As for web application performance, after reading the Performance and elasticity guide, I don't think the 200ms that happens once in a while are the core bottleneck.

UPDATE after the first comment

You will always have ups and downs in a shared environment. You should also expect query execution times to change up and down. This is unavoidable in that kind of environment and something you have to design for and live with. There is no magic wand here, and there is no dedicated server for you (for us) in the case of Windows Azure SQL Database. If you think that you app needs more reliable SQL Server services, you might try the Windows Azure Virtual Machines and bring up a SQL Server cluster by yourself. I guess ( and this is only a guess) that the communication between your cloud service and your VMs, given everything is in the same availability set, will be more predictable.

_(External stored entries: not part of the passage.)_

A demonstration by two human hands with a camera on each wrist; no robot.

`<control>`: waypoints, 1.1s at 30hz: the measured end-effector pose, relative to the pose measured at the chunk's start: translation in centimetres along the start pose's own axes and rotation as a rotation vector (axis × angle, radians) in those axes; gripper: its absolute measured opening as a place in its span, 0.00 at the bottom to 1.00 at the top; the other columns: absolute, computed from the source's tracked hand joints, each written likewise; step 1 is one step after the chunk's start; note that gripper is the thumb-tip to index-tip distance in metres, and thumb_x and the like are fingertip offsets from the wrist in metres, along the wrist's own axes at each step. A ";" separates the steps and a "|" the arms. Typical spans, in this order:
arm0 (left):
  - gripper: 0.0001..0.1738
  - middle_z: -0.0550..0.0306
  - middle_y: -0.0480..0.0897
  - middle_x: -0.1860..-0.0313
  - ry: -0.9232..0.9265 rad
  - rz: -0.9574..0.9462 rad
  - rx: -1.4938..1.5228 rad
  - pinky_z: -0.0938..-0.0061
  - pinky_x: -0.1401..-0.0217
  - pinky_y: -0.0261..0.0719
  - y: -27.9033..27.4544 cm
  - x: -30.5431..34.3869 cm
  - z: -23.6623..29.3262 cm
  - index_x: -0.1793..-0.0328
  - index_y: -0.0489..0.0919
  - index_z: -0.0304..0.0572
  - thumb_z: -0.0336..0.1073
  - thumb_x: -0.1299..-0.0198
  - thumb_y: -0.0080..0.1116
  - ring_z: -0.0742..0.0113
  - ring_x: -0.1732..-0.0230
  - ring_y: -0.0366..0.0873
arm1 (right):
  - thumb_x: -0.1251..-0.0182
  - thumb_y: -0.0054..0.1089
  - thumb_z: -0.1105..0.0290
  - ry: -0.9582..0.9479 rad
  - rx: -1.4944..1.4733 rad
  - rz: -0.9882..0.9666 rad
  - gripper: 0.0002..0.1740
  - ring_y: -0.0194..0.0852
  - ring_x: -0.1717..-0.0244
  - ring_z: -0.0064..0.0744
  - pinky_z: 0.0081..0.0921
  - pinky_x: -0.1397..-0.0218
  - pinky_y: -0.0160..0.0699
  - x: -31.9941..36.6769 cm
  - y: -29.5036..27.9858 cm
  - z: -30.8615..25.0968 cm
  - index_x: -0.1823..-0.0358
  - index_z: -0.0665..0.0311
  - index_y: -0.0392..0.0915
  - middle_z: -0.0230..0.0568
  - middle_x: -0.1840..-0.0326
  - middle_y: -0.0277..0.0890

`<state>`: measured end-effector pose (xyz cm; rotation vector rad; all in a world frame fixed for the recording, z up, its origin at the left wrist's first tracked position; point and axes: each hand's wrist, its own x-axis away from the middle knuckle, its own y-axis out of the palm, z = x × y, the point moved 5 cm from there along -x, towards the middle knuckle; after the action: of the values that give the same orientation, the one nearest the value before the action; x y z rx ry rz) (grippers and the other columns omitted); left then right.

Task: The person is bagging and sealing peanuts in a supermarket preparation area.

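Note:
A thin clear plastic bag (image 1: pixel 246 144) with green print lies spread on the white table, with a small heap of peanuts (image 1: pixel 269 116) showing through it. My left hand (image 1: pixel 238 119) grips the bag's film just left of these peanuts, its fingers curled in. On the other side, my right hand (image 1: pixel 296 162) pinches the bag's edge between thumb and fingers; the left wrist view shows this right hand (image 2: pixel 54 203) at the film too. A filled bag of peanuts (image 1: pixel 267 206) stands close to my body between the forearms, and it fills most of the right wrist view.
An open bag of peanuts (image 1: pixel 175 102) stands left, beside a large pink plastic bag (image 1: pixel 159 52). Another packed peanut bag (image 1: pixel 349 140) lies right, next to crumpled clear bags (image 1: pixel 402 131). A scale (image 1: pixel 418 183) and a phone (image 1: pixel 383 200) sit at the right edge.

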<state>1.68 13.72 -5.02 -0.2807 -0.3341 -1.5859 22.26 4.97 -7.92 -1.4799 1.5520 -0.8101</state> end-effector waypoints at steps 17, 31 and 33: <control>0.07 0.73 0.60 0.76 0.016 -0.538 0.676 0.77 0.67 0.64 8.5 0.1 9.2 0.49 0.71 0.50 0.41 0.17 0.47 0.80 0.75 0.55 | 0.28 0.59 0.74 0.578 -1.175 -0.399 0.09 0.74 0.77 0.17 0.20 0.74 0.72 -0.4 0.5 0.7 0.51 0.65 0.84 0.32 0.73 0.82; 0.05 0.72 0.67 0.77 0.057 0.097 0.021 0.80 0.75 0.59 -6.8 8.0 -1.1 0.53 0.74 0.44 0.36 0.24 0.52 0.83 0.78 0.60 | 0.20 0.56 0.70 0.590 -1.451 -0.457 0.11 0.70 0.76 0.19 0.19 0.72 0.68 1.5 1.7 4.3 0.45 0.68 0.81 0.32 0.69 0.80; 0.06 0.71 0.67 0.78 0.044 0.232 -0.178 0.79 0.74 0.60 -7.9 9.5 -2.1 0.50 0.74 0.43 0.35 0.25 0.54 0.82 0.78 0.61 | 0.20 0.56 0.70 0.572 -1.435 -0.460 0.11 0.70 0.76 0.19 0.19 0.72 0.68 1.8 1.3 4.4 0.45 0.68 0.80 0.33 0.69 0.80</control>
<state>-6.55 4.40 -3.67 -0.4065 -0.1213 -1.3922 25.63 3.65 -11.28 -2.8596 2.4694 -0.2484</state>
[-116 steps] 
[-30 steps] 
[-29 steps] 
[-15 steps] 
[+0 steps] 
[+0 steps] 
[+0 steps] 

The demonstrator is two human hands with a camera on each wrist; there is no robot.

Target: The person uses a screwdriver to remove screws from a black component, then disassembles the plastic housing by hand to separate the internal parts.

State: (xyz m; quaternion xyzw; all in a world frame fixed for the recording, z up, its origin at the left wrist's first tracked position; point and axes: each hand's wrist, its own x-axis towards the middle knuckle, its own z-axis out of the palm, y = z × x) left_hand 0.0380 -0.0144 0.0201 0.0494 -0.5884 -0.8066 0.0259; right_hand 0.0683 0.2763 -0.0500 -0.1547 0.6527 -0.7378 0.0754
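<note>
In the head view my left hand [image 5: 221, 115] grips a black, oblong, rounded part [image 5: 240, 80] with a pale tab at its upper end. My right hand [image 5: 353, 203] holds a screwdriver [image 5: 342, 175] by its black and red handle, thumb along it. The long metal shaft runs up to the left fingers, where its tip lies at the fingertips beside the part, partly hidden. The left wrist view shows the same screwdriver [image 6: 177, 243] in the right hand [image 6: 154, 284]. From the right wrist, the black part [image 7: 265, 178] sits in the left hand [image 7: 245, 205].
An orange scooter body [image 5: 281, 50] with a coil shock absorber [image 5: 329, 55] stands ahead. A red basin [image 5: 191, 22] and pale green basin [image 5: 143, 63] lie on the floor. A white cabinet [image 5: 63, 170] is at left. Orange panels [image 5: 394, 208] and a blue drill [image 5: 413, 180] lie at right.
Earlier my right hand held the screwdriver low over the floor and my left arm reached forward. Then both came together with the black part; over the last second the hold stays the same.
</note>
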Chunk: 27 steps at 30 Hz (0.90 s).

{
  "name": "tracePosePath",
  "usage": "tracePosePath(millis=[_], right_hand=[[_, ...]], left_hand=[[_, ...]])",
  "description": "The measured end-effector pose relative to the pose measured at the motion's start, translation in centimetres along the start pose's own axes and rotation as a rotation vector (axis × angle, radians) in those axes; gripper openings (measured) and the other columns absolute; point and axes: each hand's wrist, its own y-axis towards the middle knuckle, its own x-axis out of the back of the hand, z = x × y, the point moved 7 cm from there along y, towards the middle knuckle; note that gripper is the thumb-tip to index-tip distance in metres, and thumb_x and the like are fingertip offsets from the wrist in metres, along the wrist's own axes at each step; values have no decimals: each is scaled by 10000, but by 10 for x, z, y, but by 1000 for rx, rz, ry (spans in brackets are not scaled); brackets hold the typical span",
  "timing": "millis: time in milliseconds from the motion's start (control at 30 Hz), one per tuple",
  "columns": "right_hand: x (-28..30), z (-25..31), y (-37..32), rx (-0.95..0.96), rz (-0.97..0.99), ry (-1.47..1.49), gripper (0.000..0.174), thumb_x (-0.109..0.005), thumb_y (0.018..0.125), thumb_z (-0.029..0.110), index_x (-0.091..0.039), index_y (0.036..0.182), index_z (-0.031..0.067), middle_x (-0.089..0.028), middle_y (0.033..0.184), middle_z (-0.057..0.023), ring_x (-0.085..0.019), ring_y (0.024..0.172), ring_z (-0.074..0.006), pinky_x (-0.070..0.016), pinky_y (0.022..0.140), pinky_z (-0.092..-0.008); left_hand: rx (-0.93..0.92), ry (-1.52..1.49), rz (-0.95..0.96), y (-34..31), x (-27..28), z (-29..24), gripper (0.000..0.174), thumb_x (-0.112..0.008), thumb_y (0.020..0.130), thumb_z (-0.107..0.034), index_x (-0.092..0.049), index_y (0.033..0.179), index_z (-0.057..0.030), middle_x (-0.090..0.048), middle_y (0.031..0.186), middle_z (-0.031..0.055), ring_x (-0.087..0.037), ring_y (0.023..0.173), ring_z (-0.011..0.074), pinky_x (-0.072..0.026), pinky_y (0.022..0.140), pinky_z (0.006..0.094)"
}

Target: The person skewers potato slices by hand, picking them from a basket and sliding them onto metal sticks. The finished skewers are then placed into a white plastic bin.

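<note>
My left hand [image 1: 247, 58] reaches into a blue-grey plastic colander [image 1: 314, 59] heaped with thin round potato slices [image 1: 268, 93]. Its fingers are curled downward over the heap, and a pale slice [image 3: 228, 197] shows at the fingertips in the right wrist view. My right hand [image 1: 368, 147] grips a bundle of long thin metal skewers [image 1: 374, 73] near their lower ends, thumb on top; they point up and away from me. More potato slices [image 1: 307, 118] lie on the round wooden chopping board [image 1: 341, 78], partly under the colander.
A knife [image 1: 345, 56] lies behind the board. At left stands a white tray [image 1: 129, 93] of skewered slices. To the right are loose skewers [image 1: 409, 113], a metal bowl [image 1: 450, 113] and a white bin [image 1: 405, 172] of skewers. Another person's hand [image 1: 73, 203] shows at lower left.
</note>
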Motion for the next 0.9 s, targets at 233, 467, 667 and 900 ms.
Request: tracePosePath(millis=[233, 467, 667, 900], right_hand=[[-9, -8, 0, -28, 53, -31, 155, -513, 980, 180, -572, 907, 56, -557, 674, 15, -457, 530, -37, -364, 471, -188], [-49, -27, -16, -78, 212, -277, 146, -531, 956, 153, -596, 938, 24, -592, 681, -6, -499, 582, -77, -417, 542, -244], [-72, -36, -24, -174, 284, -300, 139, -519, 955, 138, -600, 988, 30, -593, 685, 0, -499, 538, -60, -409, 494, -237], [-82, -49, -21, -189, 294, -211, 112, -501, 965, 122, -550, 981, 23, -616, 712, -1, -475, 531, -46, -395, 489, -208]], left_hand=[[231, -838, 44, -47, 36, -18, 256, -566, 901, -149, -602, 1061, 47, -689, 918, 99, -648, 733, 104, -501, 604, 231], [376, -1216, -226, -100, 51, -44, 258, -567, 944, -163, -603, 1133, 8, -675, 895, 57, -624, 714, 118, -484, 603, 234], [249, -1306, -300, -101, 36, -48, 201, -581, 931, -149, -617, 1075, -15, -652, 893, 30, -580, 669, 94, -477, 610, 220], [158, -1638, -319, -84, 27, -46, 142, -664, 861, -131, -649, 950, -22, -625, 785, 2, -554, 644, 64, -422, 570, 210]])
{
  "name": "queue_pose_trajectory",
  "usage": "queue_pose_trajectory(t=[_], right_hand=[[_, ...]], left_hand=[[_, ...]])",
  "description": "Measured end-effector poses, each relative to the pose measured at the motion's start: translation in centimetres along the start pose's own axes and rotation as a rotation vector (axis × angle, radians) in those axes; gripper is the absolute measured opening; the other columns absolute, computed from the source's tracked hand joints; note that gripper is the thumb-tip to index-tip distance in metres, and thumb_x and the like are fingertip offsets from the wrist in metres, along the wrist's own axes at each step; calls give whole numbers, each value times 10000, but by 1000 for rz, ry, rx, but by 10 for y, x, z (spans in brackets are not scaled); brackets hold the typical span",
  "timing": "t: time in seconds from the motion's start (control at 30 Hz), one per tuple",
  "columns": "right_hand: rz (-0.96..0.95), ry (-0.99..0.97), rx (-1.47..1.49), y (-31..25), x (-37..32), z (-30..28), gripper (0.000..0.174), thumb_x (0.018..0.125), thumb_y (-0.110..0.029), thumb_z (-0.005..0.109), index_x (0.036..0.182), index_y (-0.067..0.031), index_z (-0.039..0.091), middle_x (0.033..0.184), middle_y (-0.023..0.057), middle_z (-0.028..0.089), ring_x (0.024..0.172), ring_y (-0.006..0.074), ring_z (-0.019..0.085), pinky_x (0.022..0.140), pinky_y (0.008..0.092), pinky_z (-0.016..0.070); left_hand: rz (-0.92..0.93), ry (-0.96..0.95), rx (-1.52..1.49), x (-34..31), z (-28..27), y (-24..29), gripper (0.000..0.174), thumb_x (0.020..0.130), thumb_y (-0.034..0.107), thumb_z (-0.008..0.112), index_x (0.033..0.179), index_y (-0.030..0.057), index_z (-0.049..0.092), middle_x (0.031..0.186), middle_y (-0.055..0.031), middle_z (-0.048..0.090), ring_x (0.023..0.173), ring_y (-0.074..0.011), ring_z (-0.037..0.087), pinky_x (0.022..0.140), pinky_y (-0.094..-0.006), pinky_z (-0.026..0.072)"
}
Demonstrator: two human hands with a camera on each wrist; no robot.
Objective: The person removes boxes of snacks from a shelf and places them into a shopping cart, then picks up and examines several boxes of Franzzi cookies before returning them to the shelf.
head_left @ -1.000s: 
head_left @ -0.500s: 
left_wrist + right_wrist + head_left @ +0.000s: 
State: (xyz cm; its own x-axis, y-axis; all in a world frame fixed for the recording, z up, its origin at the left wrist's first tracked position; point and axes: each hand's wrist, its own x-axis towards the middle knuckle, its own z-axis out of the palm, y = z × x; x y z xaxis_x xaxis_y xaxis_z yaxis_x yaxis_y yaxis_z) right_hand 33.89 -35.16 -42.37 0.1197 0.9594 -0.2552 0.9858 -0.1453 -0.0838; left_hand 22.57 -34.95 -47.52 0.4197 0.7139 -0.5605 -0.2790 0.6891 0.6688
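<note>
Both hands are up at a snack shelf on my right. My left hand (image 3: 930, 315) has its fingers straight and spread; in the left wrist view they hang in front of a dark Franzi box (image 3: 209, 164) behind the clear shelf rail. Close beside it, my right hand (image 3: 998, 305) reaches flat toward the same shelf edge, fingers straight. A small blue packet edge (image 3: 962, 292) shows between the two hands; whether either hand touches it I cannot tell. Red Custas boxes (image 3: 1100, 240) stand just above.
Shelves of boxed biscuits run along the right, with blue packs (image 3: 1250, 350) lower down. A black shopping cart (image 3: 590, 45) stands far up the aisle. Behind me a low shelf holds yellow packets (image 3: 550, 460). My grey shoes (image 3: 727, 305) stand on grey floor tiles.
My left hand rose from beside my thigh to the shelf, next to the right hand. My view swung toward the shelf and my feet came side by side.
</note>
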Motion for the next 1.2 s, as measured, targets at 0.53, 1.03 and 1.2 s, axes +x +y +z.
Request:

Update after 2nd and 3rd comments:

Well, yes, you might have licensing issues (I'm the expert on licensing). Is the ticket you have opened for the ups and downs? If so, you may try to escalate it (don't know how, but you have your ticket ID, you must also have an assigned engineer and an e-mail about the ticket - reply-to-all to that e-mail). Also, when you created the ticket there must have been a small questionnaire to reflect the business impact of your issue. Then a usual response time must have been assigned to the ticket. If the support has not come back to you within that time, you can definitely escalate it.

UPDATE

Interesting observation that I have is that in all your screenshots only the first packet is delayed, then every consecutive has 0 latency. In all the samples you are providing. If this is your case 10 out of 10 times, then you are definitely not having any issues with latency. I will suggest that you use the "-t" option in the regular ping to send more than 4 packets and observe. I suggest breaking at around 100 packets, and then observe the results. I would not take into account 4 packet samples, where only first one has latency for any performance reviewing.